[Release 1.15] DataPredict - Machine And Deep Learning Library (Learning AIs, Generative AIs, and more!)

I guess trying the self-play method is the safest option here, I had the neural network fought the hard-coded swordfight bot, according to what I know, it will take an extreemly long time for it to even progress one step.

Alright, let me know if you have any success because I’ve been trying to do this for a year already :sob:.

AlphaZero chess developed by Google, was trained for 9? hours using 64 tpus. That 9 hours is literally equivalent of hundreds of hours of training using a general purpose laptop, like mine.
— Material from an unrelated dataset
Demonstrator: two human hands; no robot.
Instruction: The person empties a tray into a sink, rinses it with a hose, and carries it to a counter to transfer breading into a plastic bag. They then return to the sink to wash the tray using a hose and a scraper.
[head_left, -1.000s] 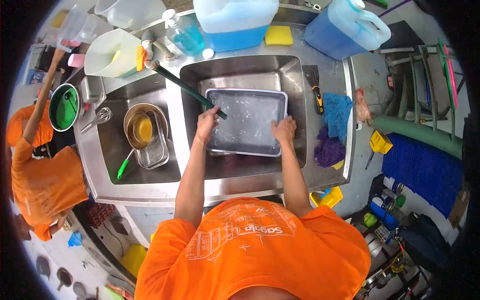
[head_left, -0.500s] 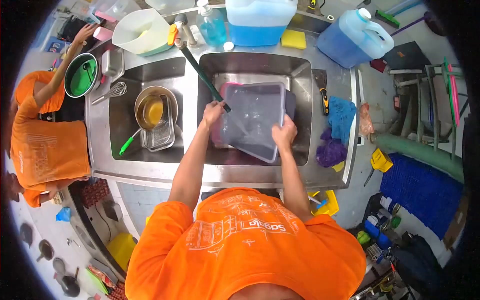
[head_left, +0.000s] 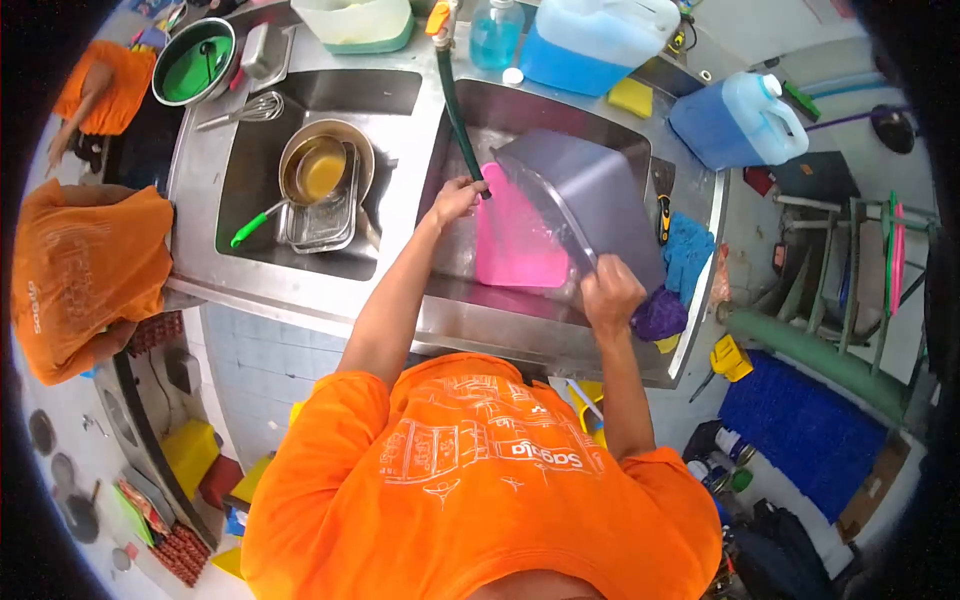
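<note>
My right hand (head_left: 610,294) grips the near edge of a grey metal tray (head_left: 590,200), which is tipped steeply up on its side over the right sink basin (head_left: 560,110). My left hand (head_left: 455,198) holds the end of a dark green hose (head_left: 455,110) that runs down from the tap, aimed at the tray's inner face. A pink board (head_left: 515,250) lies flat in the basin under the tray.
The left basin (head_left: 250,190) holds a pan of orange liquid (head_left: 320,165), a small metal tray and a green-handled utensil. Blue detergent jugs (head_left: 740,115), a soap bottle (head_left: 495,35), a yellow sponge (head_left: 630,97) and cloths (head_left: 685,250) line the counter. Another person in orange (head_left: 80,270) stands left.
The tray went from lying flat in the basin to being tipped up on edge, uncovering the pink board. My right hand moved to its near edge; my left kept the hose.
</note>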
Edit: realized that comparing Chess to Swordfighting is not realistic since Chess is much more complicated than Swordfighting

You know what the crazy thing is? I’m pretty sure that roblox studio has a cap on CPU usage and @PhoenixSigns was able to make a sword-fighting AI that learns in just a few hours using self-play and what I suspect to be some type of DQN algorithm. I’ve been trying to contact him but it seems like it’s impossible. You can find this here: PhoenixSigns on X: “AI learns to sword fight through deep reinforcement learning! It improves by fighting against itself and past versions. Here is a short video of its training process and results. #Roblox #RobloxDev https://t.co/e5FbovAoEr” / X (twitter.com)

The main problem with my sword-fighting AIs is the reward calculation. How do you avoid sparse reward while encouraging AIs to walk towards each other? It sounds like a simple problem, just add a magnitude-based reward right? Well, what if the enemy gets closer to the agent and not the other way around? This complicates things to a whole other level because the agent can be rewarded for simply doing nothing because the enemy got closer to it. I’m not exactly sure how to solve this sadly. Maybe inverse reinforcement learning? A neural network trained to mimic human players? That would limit its exploration but it could work. Where would you gather the data from though?

I guess the solution might be to not add intuitive rewards, though that might slow things down by a bunch, the neural network will have a deeper understanding of swordfighting.

I would reward the neural network based on how much health it has, times the negative of how much health it’s opponent has.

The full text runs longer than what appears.